The Muslim Media Watch Group has also condemned the incident, calling for a special prayer to free the girls.

“This situation has put the whole nation in serious agony, fear and sorrow as nobody knows what has happened to the innocent girls,” Alhaji Ibrahim Abdullahi, Muslim Media Watch national coordinator, told Nigeria’s Daily Trust.

The group called on all political parties to halt all activities, “so that we can all dedicate ourselves to spiritual devotion for the innocent children to be freed unharmed”.
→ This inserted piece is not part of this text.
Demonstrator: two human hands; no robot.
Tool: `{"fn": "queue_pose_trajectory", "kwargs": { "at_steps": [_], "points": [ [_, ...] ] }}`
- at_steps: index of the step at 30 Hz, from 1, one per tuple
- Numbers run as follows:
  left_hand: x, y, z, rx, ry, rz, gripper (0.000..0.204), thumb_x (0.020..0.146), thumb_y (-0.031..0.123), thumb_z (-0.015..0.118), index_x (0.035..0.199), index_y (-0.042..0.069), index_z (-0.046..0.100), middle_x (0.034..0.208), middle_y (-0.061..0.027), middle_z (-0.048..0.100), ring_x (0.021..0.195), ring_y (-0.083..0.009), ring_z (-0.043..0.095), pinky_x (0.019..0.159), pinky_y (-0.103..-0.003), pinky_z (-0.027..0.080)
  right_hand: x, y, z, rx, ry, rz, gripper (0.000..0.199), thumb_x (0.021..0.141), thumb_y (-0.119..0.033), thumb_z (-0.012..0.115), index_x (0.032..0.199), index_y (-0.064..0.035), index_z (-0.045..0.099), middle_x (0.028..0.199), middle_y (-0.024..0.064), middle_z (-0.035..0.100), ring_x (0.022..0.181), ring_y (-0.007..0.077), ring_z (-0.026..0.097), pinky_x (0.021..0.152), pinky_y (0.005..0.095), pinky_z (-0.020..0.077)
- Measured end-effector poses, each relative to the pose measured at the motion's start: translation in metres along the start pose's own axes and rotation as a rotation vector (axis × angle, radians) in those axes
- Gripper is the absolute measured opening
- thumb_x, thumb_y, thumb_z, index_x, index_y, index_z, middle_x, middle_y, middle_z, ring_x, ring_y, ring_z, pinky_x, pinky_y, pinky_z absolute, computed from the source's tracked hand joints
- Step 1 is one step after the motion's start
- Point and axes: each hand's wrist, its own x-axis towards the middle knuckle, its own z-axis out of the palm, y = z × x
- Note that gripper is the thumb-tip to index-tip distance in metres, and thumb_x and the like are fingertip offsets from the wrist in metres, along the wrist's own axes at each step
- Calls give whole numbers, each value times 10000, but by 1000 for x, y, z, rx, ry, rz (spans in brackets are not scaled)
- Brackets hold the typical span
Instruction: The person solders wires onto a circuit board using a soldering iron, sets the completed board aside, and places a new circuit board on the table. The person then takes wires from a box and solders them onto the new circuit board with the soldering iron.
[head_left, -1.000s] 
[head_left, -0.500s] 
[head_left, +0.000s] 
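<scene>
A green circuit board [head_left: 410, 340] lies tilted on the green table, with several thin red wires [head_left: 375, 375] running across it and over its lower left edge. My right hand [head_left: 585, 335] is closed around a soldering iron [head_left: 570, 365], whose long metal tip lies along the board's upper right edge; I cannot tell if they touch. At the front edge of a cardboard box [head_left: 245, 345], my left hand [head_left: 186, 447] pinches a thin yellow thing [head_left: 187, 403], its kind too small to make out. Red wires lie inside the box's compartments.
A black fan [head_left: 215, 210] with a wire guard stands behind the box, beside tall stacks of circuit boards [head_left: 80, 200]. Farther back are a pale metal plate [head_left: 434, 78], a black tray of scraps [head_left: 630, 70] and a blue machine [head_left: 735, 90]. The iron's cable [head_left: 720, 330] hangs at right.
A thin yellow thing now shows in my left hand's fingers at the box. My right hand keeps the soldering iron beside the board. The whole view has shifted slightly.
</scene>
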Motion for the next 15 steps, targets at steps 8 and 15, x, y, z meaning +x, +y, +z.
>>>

“Security agents should redouble their efforts to locate the whereabouts of the helpless and innocent children without further delay,’’ the Muslim Media Watch said in a statement.

“God that created us does not support evil deeds, even if it is done to avenge any perceived wrong doings earlier done to them.

“He is capable of avenging correctly any wrongdoing if those affected truly believes in Him.”




Prayers and calls to free the abducted girls were echoed by Muslim women who protested in Kwara stated on Tuesday, April 22, to show support with the victims’ families.

“Our hearts are bleeding; we are mothers and we know what it takes to lose a pregnancy not to talk of a child,” Hajiya Ummuhani Abdulrahman, of Nasrul-lahi Fathi Society of Nigeria (NASFAT), wrote in a letter to the Nigerian President Goodluck Jonathan.

“We want these children to be found because they are our future.

“They are what we depend on as mothers.”

NASFAT has also condemned the recent attacks by insurgents in the African country.

Pleadings to release the innocent students were widely shared by Nigerian Christina leaders who regretted using religion to justify terror attacks.

“The abduction is most unfortunate and uncalled for,” Catholic Archbishop Alfred Martins of Lagos said in statement cited by The Tablet.

“We are pleading with our brothers and kinsmen in the Boko Haram to… have sympathy on the innocent children, our daughters, and release them to their family,” Revd Rev. Titus Pona, an official with the Christian Association of Nigeria. told journalists in Maiduguri.

Another Christian group began a three-day prayer and fasting period on Tuesday, April 22.

“We know no religion (that) prescribes abduction or infliction of pain as a way of devotion,” Pona added.

“We are calling on them to sheathe their arms and pursue their case in dialogue with the government.”

Boko Haram, a Hausa term meaning “Western education is sinful”, is loosely modeled on Afghanistan's Taliban.

The militant group says it is fighting enemies who have wronged its members through violence, arrests or economic neglect and corruption.

It has been blamed for a campaign of shootings and bombings against security forces and authorities in the north since 2009.

But recently, the sect has carried out attacks against Christians and Muslims alike.